Pro Tools expresses eq in octaves, and the pink noise measurement supports these settings pretty well, with the 1 octave setting yielding slightly less than an octave and the 1/3 octave setting yielding exactly 1/3 octave. Look at figures 5 and 6.

Now, none of these are better or worse from an audio quality standpoint, and this isn’t a product review. From an ergonomic standpoint, however, expression of bandwidth in Hz is probably the least convenient because the significance of the number changes as a function of other things.

The use of Q is subject to confusion over the mathematical definition of Q (which varies as a function of its application in various engineering contexts; for example, Q is also used to express the directionality of loudspeakers, and it is used as a working design concept in virtually any LC electrical network), and the correlation to music production applications is not obvious.

So my vote goes to the use of octaves bandwidth for this expression.
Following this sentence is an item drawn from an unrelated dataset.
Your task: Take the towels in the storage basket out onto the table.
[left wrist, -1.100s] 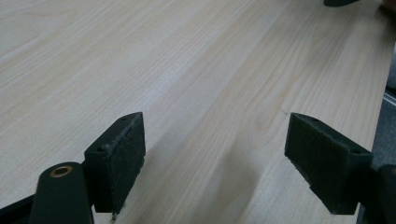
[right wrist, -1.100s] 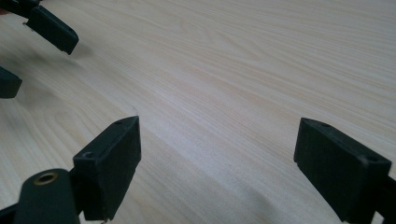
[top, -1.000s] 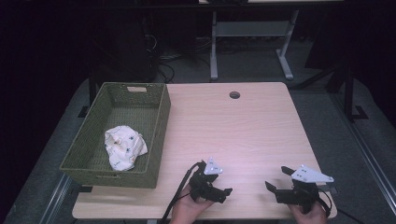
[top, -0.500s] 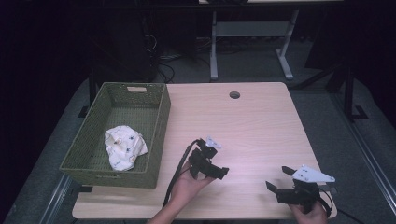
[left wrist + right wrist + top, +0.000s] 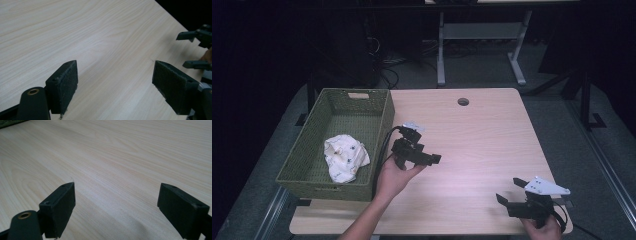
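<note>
over bare wooden table [image 5: 482,135], left gripper [image 5: 428,159] and right gripper [image 5: 508,202] fingers gape wide, holding nothing.

Two grippers: left gripper [image 5: 432,159], right gripper [image 5: 507,199]; one table [image 5: 482,140]; one green basket [image 5: 384,112] at nine o'clock holding what looks like one crumpled white cloth [image 5: 344,157]

The left gripper [image 5: 432,159] has lifted and moved toward the basket [image 5: 307,157].
</note>
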Demonstrator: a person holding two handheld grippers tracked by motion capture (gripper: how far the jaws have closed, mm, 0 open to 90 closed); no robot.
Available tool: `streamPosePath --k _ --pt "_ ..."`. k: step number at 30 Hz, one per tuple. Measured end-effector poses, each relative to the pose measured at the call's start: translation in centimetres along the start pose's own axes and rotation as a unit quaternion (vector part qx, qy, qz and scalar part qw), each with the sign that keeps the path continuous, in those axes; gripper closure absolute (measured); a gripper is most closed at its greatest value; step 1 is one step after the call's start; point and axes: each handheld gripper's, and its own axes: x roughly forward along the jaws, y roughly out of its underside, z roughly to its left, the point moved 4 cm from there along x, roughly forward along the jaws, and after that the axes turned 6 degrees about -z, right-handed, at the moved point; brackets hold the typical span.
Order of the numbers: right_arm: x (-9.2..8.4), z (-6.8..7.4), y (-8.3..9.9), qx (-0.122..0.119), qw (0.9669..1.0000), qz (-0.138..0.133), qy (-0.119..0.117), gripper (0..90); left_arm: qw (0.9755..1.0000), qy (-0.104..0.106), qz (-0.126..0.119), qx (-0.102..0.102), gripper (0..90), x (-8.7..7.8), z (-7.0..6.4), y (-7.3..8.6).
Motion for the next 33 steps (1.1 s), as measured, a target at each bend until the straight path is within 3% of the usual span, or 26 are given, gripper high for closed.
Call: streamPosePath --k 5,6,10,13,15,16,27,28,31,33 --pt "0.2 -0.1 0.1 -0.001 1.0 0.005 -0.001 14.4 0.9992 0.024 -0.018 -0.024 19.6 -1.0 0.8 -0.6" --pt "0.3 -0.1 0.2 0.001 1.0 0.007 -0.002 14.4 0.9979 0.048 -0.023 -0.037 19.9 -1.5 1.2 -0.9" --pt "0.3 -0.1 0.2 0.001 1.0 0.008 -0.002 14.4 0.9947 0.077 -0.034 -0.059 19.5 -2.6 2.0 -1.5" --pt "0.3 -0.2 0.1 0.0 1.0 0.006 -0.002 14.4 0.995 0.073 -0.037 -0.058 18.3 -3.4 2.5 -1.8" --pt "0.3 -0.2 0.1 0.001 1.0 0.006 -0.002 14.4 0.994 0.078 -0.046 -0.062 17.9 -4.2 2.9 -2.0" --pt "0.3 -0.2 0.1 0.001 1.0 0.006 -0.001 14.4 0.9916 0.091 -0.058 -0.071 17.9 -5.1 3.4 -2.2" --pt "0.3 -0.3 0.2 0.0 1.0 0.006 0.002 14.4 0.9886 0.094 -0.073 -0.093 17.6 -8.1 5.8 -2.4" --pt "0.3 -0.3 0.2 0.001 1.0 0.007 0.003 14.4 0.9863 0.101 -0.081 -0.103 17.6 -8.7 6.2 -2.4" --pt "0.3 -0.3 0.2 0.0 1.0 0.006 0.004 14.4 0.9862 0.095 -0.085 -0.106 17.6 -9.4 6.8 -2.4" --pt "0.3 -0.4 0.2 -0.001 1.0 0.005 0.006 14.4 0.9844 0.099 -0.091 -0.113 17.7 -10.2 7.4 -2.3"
It has an obvious and easy correlation to musical issues, and it is psychoacoustically constant across the spectrum.

But with a little practice, you can fairly easily move from one to another without too much p ain—if you’re willing to use a little gonzo arithmetic!

Dave Moulton is limited in bandwidth, but he responds to a variety of cues, especially when it hurts.